■ **EXERCISE GOAL**
Print, from the listing below, the lines starting at the line containing "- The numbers" and ending at the line containing "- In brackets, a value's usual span", exactly as they stand, and print nothing else.

■ **GIVEN INFORMATION**
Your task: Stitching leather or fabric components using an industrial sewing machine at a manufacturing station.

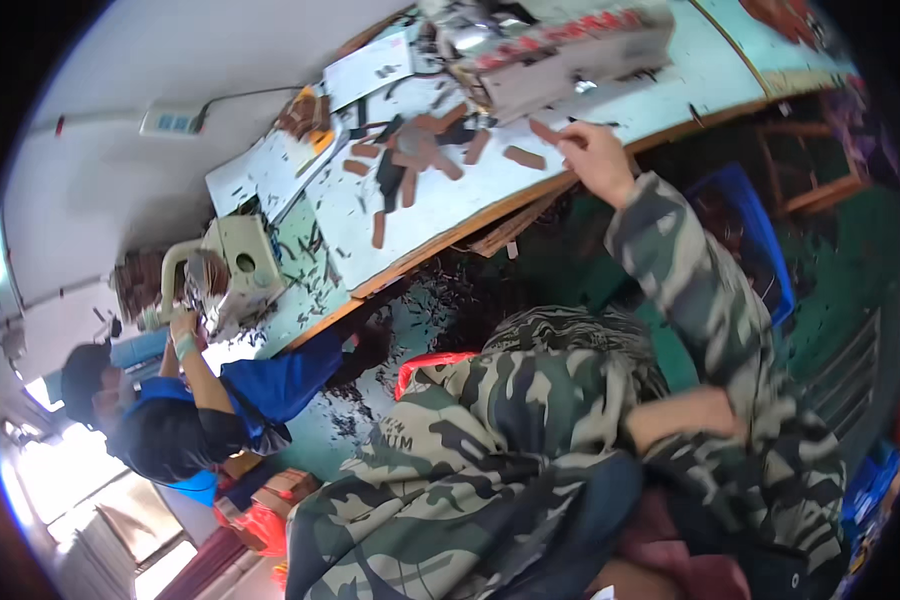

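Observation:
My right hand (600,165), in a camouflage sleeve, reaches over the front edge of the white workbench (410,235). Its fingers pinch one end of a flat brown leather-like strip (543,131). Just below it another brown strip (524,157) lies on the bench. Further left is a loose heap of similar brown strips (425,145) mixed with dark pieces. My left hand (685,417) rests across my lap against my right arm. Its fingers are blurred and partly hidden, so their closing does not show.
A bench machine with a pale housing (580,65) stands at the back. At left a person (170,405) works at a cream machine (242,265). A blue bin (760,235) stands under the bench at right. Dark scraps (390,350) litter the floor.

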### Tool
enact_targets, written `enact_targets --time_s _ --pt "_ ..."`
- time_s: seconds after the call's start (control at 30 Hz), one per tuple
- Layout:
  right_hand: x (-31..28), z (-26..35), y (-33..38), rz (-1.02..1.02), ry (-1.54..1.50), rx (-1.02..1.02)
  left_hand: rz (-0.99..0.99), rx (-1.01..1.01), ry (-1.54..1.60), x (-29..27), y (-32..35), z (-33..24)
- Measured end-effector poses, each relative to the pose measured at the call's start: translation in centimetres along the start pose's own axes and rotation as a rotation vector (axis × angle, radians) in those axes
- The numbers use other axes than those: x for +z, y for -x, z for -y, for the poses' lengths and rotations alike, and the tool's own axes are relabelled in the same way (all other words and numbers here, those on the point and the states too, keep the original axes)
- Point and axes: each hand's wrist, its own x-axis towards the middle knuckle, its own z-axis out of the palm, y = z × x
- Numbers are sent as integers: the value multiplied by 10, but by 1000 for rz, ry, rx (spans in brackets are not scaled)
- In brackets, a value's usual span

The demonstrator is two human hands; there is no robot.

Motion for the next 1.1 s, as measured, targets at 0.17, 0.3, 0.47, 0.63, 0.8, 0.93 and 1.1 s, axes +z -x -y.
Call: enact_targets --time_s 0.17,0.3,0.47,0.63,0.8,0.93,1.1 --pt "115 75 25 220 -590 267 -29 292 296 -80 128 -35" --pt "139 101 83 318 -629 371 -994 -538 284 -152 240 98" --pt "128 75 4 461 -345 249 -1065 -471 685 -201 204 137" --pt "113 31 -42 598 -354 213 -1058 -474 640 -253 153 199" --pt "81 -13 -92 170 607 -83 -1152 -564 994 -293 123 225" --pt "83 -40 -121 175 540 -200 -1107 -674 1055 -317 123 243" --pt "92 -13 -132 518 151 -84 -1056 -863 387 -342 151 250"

■ **REPLY**
- The numbers use other axes than those: x for +z, y for -x, z for -y, for the poses' lengths and rotations alike, and the tool's own axes are relabelled in the same way (all other words and numbers here, those on the point and the states too, keep the original axes)
- Point and axes: each hand's wrist, its own x-axis towards the middle knuckle, its own z-axis out of the palm, y = z × x
- Numbers are sent as integers: the value multiplied by 10, but by 1000 for rz, ry, rx (spans in brackets are not scaled)
- In brackets, a value's usual span

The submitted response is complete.